From the line with "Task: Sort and" to the line with "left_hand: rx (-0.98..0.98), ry", retype every line exactly, including those two, and leave out the rest of the data below.

Records drawn from a dataset:
■ ■ ■ ■

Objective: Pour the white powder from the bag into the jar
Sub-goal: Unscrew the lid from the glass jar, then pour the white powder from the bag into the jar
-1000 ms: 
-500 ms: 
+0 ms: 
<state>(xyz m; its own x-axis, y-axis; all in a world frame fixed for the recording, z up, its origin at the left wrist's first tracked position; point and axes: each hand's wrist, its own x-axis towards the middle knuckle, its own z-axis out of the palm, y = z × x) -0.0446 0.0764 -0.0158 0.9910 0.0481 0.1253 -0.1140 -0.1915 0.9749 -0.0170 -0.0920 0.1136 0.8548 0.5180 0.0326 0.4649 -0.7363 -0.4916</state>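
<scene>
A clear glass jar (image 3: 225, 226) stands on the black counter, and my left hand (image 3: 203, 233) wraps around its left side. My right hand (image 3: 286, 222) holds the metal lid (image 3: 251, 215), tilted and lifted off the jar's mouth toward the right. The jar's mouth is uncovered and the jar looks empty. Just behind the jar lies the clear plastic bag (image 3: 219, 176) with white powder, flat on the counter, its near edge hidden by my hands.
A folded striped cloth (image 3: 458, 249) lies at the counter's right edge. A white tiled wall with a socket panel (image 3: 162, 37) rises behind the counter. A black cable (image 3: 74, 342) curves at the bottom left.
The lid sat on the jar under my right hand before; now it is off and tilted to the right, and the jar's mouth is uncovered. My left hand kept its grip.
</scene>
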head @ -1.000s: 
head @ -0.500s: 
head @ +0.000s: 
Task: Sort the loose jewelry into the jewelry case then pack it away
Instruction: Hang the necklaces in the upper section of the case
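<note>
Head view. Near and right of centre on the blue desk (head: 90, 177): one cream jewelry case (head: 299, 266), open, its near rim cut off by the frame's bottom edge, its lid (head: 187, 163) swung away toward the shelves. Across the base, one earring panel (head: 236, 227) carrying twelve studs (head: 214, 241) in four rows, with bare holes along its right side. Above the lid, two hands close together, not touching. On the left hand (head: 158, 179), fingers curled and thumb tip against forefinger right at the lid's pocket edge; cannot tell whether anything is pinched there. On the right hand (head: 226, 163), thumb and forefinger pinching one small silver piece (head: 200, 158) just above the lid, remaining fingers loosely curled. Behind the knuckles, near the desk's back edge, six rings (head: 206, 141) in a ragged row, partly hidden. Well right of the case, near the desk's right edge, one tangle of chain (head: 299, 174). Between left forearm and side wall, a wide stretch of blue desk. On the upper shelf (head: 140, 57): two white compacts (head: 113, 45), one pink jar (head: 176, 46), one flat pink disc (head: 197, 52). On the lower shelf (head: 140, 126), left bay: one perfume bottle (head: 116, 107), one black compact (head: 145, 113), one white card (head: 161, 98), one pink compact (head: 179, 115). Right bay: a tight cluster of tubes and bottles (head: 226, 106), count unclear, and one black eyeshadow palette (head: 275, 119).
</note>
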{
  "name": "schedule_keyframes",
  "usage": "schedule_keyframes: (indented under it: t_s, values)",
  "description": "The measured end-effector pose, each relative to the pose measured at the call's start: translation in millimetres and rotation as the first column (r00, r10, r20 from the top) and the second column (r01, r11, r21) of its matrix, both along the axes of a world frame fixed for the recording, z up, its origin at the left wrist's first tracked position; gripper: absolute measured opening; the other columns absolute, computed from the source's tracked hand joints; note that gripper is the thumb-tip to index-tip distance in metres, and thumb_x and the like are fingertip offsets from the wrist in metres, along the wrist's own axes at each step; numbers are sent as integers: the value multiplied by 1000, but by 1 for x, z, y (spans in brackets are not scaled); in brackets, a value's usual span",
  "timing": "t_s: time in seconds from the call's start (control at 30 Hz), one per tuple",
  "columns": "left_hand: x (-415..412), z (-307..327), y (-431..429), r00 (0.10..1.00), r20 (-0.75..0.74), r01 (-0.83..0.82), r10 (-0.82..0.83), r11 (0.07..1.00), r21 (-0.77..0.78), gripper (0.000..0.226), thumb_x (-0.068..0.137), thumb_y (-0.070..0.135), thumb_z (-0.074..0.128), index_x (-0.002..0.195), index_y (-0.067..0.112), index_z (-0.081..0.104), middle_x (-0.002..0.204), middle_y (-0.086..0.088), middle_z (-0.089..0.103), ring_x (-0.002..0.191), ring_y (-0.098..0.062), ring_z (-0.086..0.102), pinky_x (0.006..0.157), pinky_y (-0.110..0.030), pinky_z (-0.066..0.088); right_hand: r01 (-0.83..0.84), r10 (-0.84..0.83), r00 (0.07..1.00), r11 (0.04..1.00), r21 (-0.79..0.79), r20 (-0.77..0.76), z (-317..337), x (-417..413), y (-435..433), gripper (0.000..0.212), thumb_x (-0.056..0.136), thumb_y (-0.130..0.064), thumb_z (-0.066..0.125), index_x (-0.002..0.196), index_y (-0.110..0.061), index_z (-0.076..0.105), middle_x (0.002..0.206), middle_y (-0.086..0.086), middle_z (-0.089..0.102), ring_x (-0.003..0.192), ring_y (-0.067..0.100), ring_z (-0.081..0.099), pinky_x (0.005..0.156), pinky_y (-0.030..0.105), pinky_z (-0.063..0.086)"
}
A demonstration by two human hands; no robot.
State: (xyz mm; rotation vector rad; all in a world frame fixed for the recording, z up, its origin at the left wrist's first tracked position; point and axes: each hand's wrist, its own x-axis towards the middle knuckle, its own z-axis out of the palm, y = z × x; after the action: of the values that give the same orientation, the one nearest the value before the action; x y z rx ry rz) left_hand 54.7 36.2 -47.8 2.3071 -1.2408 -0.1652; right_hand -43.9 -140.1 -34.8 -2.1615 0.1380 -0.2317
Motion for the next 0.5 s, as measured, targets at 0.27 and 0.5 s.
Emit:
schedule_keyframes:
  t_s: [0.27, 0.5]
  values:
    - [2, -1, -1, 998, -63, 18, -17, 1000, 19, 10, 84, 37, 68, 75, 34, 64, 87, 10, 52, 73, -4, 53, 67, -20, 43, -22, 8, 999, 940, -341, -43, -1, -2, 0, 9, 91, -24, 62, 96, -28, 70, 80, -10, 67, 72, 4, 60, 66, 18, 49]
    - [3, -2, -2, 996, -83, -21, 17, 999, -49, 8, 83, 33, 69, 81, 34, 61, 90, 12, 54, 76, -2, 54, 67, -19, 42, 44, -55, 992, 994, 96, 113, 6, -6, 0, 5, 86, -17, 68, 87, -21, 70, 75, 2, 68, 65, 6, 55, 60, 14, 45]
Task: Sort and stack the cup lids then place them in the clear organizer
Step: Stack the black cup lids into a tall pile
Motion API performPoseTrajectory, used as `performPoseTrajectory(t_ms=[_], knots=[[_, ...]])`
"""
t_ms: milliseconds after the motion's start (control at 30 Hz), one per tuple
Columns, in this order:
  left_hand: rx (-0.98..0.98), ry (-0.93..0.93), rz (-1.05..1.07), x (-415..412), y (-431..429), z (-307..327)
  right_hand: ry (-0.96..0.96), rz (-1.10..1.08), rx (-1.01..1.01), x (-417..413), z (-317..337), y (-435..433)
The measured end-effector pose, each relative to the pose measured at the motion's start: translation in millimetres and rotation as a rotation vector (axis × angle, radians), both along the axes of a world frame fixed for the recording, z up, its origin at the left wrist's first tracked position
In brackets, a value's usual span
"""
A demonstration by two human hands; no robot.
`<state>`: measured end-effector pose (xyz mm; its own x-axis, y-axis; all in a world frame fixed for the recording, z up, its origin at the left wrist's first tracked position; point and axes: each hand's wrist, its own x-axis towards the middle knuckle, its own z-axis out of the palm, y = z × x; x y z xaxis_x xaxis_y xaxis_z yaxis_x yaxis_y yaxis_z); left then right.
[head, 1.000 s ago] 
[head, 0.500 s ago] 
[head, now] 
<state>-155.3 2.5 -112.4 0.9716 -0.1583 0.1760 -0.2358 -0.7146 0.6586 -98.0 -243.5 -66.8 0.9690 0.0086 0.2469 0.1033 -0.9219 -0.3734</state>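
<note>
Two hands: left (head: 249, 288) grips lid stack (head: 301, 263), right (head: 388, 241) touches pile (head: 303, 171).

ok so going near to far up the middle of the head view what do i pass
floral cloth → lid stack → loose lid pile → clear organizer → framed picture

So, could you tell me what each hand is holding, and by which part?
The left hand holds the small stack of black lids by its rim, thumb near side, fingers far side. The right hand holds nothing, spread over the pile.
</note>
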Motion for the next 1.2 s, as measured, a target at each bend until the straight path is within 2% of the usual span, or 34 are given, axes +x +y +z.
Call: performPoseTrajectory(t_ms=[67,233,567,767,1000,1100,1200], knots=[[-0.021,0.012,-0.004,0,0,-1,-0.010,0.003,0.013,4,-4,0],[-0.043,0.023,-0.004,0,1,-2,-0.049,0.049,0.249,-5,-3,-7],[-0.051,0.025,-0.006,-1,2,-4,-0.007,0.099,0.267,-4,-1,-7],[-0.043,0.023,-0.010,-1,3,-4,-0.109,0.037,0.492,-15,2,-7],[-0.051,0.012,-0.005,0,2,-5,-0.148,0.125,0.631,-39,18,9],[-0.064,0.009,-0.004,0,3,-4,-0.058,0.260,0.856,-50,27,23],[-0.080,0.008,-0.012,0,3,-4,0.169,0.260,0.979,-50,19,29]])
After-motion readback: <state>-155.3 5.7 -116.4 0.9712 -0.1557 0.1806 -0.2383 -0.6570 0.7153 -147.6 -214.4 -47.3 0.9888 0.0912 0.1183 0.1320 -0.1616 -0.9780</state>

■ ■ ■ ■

Answer below>
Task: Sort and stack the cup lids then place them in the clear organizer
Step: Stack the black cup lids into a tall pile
Motion API performPoseTrajectory, used as `performPoseTrajectory(t_ms=[_], knots=[[_, ...]])`
"""
t_ms: milliseconds after the motion's start (control at 30 Hz), one per tuple
Columns, in this order:
  left_hand: rx (-0.98..0.98), ry (-0.93..0.93), rz (-1.05..1.07), x (-415..412), y (-431..429), z (-307..327)

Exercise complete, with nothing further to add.